In [3]:

    
%pylab inline









    



Populating the interactive namespace from numpy and matplotlib



In [4]:

    
import nltk
import pandas as pd
from helpers import normalize_token, filter_token
import pymc
import matplotlib.pyplot as plt
from itertools import chain
from scipy import stats

1.2.4. Comparing word use between corpora

In previous notebooks we examined changes in word use over time using several different statistical approaches. In this notebook, we will examine differences in word use between two different corpora.

Web of Science dataset

In this notebook we will use data retrieved from the ISI Web of Science database. One corpus is from the journal Plant Journal over the period 1991-2013. The other corpus is from the journal Plant Journal, 19991-2013. Each corpus is comprised of several WoS field-tagged metadata files contained in a folder.

Tethne's WoS parser can load all of the data files in a single directory all at once. This may take a few minutes, since Tethne goes to a lot of trouble in indexing all of the records for easy access later on.



In [5]:

    
from tethne.readers import wos

pj_corpus = wos.read('../data/Baldwin/PlantJournal/')
pp_corpus = wos.read('../data/Baldwin/PlantPhysiology/')

Conditional frequency distribution

This next step should look familiar. We will create a conditional frequency distribution for words in these two corpora. We have two conditions: the journal is Plant Physiology and the journal is Plant Journal.



In [6]:

    
word_counts = nltk.ConditionalFreqDist([
    (paper.journal, normalize_token(token))
    for paper in chain(pj_corpus, pp_corpus)    # chain() strings the two corpora together.
    for token in nltk.word_tokenize(getattr(paper, 'abstract', '')) 
    if filter_token(token)
])

Now we can use tabulate to generate a contingency table showing the number of times each word is used within each journal.



In [7]:

    
# Don't run this without setting ``samples``!
word_counts.tabulate(samples=['photosynthesis', 'growth', 'stomatal'])









    



                 photosynthesis growth stomatal 
   PLANT JOURNAL  199 2175  315 
PLANT PHYSIOLOGY  577 3333  491

Is there a difference?

As a first step, we may wish to establish whether or not there is a difference between the two corpora. In this simplistic example, we will compare the rate at which a specific word is used in the two journals. In practice, your comparisons will probably be more sophisticated -- but this is a starting point.

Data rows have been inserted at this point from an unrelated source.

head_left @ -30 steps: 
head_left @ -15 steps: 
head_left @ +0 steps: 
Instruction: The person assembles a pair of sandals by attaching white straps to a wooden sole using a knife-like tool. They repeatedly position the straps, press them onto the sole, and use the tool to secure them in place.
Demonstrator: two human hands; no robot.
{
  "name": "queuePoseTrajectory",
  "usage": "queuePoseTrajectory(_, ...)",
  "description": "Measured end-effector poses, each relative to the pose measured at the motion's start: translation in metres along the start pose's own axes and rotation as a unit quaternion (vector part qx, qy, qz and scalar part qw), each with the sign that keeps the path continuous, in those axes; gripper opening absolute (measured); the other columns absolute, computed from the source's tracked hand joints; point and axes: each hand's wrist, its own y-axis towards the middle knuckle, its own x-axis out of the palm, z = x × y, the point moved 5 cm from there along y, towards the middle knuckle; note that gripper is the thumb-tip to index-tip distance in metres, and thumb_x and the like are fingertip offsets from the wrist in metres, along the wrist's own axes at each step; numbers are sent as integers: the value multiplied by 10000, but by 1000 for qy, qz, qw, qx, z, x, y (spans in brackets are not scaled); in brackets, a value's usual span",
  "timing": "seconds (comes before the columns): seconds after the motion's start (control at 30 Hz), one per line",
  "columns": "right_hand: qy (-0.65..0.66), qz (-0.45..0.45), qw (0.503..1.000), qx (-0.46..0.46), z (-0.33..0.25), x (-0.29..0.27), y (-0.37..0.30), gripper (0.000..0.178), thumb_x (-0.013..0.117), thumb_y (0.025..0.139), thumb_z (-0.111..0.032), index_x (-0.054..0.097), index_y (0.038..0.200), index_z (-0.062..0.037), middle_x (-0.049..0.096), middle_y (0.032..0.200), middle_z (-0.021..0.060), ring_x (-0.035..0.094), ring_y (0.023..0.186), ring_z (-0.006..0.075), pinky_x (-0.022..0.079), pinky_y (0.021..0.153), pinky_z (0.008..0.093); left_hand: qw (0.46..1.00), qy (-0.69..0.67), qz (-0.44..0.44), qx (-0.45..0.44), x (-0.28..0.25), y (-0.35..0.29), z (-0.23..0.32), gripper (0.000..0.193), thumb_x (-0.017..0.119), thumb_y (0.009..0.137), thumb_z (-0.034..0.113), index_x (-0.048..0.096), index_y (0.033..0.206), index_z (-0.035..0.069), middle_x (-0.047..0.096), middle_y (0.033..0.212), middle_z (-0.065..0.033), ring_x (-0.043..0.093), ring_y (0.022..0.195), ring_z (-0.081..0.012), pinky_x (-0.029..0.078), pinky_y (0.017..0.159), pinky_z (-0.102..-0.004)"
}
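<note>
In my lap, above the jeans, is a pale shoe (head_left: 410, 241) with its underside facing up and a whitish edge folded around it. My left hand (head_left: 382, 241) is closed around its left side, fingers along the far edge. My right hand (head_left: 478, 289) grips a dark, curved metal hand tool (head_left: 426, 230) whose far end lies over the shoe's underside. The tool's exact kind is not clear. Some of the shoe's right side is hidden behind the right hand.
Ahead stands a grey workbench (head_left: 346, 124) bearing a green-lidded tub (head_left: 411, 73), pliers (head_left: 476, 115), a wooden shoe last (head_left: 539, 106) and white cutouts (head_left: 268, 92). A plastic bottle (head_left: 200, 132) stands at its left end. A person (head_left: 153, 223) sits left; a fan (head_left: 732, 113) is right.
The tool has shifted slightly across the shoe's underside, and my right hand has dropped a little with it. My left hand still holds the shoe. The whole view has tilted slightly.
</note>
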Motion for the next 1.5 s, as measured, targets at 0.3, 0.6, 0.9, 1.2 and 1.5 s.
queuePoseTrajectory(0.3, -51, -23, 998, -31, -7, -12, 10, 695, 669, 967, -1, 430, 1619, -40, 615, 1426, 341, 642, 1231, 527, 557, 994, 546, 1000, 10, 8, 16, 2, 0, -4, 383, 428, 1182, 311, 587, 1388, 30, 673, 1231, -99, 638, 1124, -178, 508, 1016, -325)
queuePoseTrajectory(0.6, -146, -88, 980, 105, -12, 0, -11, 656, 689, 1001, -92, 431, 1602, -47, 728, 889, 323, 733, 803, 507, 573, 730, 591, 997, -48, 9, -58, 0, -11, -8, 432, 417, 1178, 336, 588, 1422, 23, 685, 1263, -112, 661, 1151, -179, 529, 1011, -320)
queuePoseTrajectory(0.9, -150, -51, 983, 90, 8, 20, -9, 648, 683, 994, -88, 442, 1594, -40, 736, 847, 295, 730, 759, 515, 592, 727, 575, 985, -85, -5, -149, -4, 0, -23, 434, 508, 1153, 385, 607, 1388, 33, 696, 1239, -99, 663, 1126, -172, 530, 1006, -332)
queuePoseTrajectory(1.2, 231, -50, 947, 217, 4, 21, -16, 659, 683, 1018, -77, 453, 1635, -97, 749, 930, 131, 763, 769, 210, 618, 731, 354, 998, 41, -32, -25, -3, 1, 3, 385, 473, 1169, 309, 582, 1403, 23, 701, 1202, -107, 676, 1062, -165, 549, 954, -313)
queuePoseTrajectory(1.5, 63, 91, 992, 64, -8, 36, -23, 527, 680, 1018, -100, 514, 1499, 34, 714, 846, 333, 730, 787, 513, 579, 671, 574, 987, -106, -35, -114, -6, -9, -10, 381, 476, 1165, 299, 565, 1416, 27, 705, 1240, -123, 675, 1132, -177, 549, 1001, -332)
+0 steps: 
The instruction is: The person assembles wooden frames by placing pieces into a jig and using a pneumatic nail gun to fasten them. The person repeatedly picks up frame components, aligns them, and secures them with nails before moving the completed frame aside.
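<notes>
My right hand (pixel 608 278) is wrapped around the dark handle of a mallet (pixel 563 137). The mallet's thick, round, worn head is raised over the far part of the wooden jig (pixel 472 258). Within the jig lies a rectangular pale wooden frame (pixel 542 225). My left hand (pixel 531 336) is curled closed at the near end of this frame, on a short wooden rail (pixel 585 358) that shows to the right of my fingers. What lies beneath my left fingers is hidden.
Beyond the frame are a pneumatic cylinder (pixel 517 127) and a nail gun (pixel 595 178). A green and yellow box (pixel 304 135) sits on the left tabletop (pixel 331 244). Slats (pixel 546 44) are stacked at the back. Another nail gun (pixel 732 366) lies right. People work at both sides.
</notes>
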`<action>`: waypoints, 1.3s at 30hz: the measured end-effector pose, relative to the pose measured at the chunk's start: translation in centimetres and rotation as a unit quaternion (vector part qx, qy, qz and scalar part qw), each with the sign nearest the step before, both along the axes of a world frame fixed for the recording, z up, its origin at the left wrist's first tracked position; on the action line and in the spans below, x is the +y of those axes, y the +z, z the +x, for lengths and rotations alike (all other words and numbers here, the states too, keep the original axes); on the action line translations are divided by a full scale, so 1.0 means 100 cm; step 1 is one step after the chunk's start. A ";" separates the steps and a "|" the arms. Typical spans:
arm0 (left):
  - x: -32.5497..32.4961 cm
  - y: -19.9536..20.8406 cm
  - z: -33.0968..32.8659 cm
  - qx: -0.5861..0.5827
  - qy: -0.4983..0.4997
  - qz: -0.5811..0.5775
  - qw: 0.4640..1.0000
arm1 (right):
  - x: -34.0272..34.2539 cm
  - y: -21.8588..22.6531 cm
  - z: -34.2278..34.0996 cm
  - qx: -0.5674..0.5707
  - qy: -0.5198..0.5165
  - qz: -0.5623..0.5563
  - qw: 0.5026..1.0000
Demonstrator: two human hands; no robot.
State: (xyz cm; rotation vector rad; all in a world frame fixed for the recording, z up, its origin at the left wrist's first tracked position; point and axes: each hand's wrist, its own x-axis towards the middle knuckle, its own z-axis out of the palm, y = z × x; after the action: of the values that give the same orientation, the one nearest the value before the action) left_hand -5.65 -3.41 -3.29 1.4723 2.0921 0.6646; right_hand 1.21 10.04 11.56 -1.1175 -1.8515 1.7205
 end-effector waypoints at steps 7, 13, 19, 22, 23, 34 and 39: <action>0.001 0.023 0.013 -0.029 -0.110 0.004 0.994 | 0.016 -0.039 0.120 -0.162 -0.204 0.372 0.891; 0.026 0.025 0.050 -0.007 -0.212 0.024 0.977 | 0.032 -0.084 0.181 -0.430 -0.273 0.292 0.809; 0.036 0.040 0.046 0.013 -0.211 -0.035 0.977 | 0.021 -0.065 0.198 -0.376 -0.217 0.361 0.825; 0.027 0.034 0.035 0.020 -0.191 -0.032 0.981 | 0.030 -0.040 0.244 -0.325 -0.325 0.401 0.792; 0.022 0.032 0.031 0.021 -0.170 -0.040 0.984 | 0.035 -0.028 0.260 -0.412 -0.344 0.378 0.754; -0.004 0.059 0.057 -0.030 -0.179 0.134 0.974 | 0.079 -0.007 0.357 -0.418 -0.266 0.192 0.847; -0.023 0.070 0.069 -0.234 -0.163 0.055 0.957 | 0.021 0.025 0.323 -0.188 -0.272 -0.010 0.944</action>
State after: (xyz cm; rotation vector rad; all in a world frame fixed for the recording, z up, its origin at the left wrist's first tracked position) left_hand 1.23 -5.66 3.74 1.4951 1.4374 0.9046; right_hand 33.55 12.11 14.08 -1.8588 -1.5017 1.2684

So: Is the term photosynthesis used disproportionately in Plant Physiology compared to Plant Journal?

$H_0: P("photosynthesis" \Bigm|J = "Plant Journal") = P("photosynthesis" \Bigm| J="Plant Physiology")$

To test this hypothesis, we will use Dunning's log-likelihood ratio, which is a popular metric in text analysis. In a nutshell, we want to assess whether or not the relative use of the term "photosynthesis" is sufficiently skewed to reject the null hypothesis.

The log likelihood ratio is calculated from a contingency table, similar to the one above. For a single word, our table will show the number of tokens that are the word "photosynthesis", and the number of tokens that are not, for each journal.

[ show table here ]

$ \sum_i O_i ln \frac{O_i}{E_i} $

where $O_i$ is the observed value in cell $i$, and $E_i$ is the expected value in cell $i$.

First we will calculate the observed contingency table.



In [11]:

    
plant_jour_photosynthesis = word_counts['PLANT JOURNAL']['photosynthesis']
plant_jour_notphotosynthesis = word_counts['PLANT JOURNAL'].N() - plant_jour_photosynthesis

plant_phys_photosynthesis = word_counts['PLANT PHYSIOLOGY']['photosynthesis']
plant_phys_notphotosynthesis = word_counts['PLANT PHYSIOLOGY'].N() - plant_phys_photosynthesis

# Create a 2x2 array.
contingency_table = np.array([[plant_jour_photosynthesis, plant_jour_notphotosynthesis],
                              [plant_phys_photosynthesis, plant_phys_notphotosynthesis]], 
                             dtype=int)



In [12]:

    
contingency_table









    Out[12]:





array([[    199,  855067],
       [    577, 1037794]])

To calculate the expected values, we first calculate the expected probabilities of each word under the null hypothesis. The probability of "photosynthesis" occurring is the total number of occurrences of "photosynthesis" (sum of the first column) divided by the total number of tokens (sum of the whole table). The probability of "photosynthesis" not occuring is calculated similarly, using the second column.



In [17]:

    
# We multiply the values in the contingency table by 1. to coerce the
#  integers to floating-point numbers, so that we can divide without
#  losing precision.
expected_probabilities = 1.*contingency_table.sum(axis=0)/contingency_table.sum()



In [18]:

    
expected_probabilities









    Out[18]:





array([  4.09793429e-04,   9.99590207e-01])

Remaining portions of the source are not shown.